После раздачи автографов еще нужно было расправиться с литературными передачами, занять свое место среди тех, кто на самом деле пишет книги, среди всех этих позеров в свитерах с высокими воротниками, которые приходят поразглагольствовать о своем последнем опусе в узком кругу бессменных почитателей своего таланта, смирных, как тарелка с морепродуктами, и с парой-тройкой девушек в мини-юбках в первом ряду, которым полагается высказывать точку зрения, противоположную авторской, чтобы придать дискуссии глубины. И все равно мы ходили к этим морепродуктам, как на работу, и помимо братишкиного таланта я бы с радостью позаимствовал на всякий случай еще и его словарный запас.
Если отбросить все эти мелкие повинности, которые есть у каждой настоящей звезды, то наша жизнь не слишком-то изменилась. Разве что теперь на гонорар за книгу мы могли купить все что пожелаем, но в конце концов оказалось, что мечтаем мы только об одном — о ванной комнате. Еще мы купили себе новехонький трактор, просто чтобы он был наш и стоял в саду и мы могли на нем кататься, а не работать.
Уже через пару дней бабушке осточертело ее новое электрическое кресло, потому что оно было самоходное и никто больше ее не возил.
Проблему же популярности мы решили так: ни с кем не встречаемся и никуда не ездим. Даже продукты заказываем на дом. Так что, за исключением журналистов, мы теперь видим еще меньше людей, чем раньше. А родственников наших мы с тех пор и вовсе ни разу не видели, похоже, мы для них стали слишком важные птицы или просто им неприятно, что мы популярны, а они — нет.

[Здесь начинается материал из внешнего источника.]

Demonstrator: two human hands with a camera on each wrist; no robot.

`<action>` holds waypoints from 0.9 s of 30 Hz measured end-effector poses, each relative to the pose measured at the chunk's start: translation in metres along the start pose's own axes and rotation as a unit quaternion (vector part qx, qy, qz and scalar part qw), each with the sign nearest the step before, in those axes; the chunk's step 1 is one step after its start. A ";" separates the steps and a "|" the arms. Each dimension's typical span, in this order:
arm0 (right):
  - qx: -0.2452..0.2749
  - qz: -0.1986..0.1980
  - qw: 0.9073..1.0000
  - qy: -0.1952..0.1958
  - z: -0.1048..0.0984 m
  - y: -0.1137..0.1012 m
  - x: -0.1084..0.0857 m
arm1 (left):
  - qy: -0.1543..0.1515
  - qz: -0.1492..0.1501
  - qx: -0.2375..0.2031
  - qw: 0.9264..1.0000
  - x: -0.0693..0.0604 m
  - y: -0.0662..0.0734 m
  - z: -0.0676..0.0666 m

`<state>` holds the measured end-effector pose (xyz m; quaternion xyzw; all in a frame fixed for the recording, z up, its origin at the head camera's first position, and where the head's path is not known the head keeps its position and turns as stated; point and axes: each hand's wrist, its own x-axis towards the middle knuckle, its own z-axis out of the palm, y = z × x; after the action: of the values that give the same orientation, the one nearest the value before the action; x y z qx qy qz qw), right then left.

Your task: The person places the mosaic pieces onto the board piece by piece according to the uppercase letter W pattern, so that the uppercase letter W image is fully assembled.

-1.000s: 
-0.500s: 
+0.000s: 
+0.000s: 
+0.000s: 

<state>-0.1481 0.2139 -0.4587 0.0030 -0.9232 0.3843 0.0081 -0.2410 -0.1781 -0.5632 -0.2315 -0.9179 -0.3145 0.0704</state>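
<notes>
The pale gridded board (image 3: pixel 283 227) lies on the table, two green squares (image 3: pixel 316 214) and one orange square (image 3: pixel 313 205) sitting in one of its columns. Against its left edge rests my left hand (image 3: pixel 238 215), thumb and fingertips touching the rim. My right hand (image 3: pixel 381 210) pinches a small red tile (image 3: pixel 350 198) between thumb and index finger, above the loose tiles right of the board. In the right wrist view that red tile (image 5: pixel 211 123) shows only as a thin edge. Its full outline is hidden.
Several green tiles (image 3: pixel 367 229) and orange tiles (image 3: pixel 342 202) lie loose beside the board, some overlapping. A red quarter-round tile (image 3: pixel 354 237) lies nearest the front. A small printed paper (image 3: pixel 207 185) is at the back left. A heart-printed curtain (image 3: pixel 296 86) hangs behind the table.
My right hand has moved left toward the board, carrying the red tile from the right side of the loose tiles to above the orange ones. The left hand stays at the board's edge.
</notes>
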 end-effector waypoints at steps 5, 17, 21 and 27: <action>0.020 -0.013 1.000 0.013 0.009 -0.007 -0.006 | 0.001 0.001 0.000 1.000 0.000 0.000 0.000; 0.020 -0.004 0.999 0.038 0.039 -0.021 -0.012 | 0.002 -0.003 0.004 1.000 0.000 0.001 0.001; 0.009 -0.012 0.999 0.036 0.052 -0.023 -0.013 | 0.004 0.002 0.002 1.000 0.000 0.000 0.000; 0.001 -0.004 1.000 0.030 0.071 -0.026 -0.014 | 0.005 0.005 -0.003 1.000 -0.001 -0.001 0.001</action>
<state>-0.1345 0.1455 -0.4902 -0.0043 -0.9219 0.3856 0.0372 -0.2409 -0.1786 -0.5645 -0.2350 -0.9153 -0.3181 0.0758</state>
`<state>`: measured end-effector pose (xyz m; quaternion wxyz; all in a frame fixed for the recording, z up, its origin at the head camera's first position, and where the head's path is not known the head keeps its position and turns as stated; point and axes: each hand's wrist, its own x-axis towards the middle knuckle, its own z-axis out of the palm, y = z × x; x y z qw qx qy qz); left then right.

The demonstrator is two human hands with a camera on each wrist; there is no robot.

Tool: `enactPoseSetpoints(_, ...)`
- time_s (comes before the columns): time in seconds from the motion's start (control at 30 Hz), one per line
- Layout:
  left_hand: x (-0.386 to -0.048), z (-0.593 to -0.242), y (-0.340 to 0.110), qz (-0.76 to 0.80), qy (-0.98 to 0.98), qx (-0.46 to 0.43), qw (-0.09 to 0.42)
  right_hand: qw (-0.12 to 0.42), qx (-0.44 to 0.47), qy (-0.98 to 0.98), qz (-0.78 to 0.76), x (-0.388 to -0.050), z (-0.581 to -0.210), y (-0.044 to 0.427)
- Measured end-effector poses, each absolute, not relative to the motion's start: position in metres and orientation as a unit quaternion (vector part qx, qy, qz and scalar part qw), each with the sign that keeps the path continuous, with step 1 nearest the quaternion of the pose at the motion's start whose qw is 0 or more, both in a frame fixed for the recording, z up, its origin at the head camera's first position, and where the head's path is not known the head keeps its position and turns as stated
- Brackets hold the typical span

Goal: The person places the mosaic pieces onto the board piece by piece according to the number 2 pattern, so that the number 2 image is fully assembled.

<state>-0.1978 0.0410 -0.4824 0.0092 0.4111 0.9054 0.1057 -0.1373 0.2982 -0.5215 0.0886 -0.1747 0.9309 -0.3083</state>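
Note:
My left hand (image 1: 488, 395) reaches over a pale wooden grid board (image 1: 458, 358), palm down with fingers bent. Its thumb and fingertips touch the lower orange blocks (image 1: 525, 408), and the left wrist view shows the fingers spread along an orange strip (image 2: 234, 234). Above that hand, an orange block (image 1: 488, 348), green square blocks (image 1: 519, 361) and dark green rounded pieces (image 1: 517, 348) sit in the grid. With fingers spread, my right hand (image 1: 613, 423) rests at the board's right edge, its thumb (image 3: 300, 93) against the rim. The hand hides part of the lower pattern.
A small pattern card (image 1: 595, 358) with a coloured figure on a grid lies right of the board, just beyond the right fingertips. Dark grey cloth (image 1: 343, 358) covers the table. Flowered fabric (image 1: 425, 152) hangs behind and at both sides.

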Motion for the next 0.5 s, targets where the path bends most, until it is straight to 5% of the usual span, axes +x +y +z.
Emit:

Так что на самом деле у нас мало что изменилось, и если сейчас, как и прежде, с вами говорю я, то написал все это Тотор. Наш Тотор, наш тихоня, казалось бы, самый никчемный из всей семьи, а вот ведь гляди-ка, взял да и проявил свой маленький талант. Писательский талант, конечно, недостаточный для всяких там академий, но вполне подходящий, чтобы рассказать, только не о наших невзгодах, как это делают все, а о том, как мы помаленьку справляемся со скукой.
И наконец, ответим на вопрос, который нам все без конца задают: по-прежнему ли с нами случаются катастрофы? Надо признать, что в этом плане у нас теперь тихо. Похоже, дурной глаз нас покинул. Похоже, беды стали обходить нас стороной, и теперь рядом с нами больше не падают замертво люди и «боинги». Похоже, с тех пор, как мы перестали их провоцировать, катастрофы нас больше не жалуют, ведь теперь мы и без того частенько видим себя по телевизору, к тому же и сами можем себя снимать как угодно, так что мы получили все, чего хотели.